Politicians love their Ford Escape hybrids, sure, but does that mean they have to pick a fight with those whose taste in cars runs a bit more toward the old-school? That’s been the question buzzing around various classic-car blogs ever since Diane Feinstein, Susan Collins, and Chuck Schumer introduced a bill to establish a federal “cash for clunkers” program, in which the government would offer to buy up older fuel-inefficient cars and melt them down for scrap. The program would give anyone willing to trade in a car or truck that gets less than 18 miles per gallon a credit of up to $4,500 for buying a new or used car with fuel efficiency at least 25 percent better than the CAFE benchmark for that vehicle class. For those looking to stop driving entirely, the credit could be used for public transportation fares. It’s an idea that has classic -car enthusiasts worried, since some of the cars getting junked would be cars they’d enjoy fixing up, or at least cars they could use for parts.
But there are reasons beyond classic-car nostalgia to be skeptical about a federal trade-in program. The first, noted a while back in a Freakonomics post, is that it’s hard to know how much the "clunker" was actually being driven before it got traded in. Having someone trade in a second or third car that got driven only occasionally does very little to decrease emissions, even if that car was horrendously inefficient. In an attempt to keep people from bringing in cars that were previously sitting on blocks in the yard, the bill stipulates that a car must be drivable and have been registered for the past 120 days to be eligible for the trade-in credit. But with several thousand dollars up for grabs, it might be worthwhile to register an unused car just to qualify for the trade-in.
It’d be easier to forgive this possible lack of cost-effectiveness if not for the fact that it also takes a lot of energy to make a new car. According to a literature review by the Pacific Institute, somewhere between 10 and 20 percent of the life-cycle carbon emissions of the average car come not from driving but from manufacturing and disposal. If a “cash for clunkers” program helped speed the replacement of America’s car fleet—and thereby the rate at which new cars had to be produced—the reduction in tailpipe emissions would be at least partially offset by an increase in manufacturing emissions.

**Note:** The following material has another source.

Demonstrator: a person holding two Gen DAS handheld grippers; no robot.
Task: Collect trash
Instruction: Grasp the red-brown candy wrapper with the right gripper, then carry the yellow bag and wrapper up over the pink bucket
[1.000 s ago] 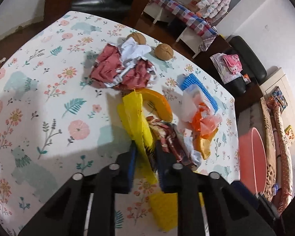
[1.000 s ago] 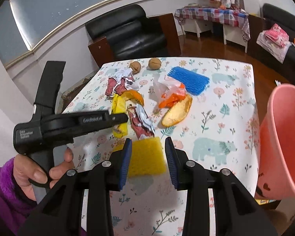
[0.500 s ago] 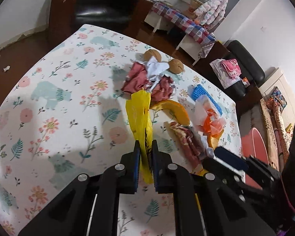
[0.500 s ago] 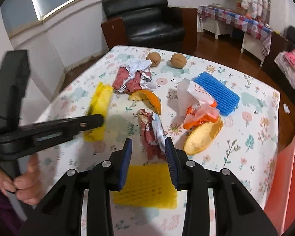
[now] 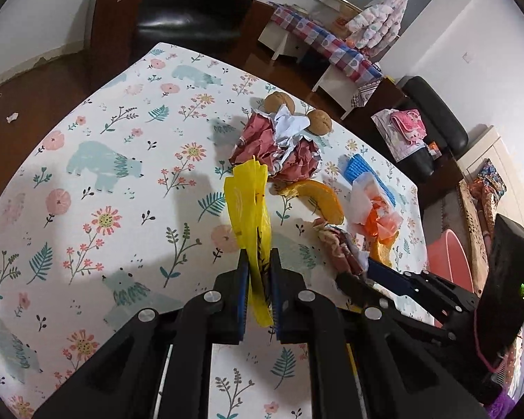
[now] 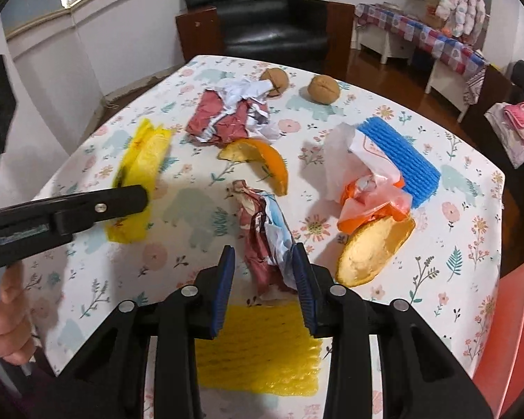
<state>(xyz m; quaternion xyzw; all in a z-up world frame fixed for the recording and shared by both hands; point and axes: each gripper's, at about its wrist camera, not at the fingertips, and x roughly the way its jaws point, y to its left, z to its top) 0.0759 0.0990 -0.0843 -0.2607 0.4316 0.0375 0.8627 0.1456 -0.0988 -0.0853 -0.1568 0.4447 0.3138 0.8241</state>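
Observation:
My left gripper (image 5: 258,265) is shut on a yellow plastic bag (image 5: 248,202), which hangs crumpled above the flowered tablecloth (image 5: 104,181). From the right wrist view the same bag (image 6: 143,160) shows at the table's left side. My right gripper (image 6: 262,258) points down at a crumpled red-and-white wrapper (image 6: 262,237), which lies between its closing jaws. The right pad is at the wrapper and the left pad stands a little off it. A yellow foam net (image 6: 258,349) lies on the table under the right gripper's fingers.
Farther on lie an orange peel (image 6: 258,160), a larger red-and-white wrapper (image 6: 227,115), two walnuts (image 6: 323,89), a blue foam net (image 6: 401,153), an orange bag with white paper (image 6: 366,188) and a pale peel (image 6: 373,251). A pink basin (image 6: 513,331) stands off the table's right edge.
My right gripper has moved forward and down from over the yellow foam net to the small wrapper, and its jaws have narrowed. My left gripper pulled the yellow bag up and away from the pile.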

Once again, the final cost-benefit analysis hinges on just how much those clunkers were actually being driven before they got traded in. But it’d be difficult to verify the annual mileage of any given clunker, and, even if it were possible, a program that based trade-in eligibility on having some minimum annual mileage might create a perverse incentive to drive more. Gas-guzzler retirement could turn out to be a real headache, which just goes to show how important it is to have strong fuel-economy standards that keep those inefficient cars off the road in the first place.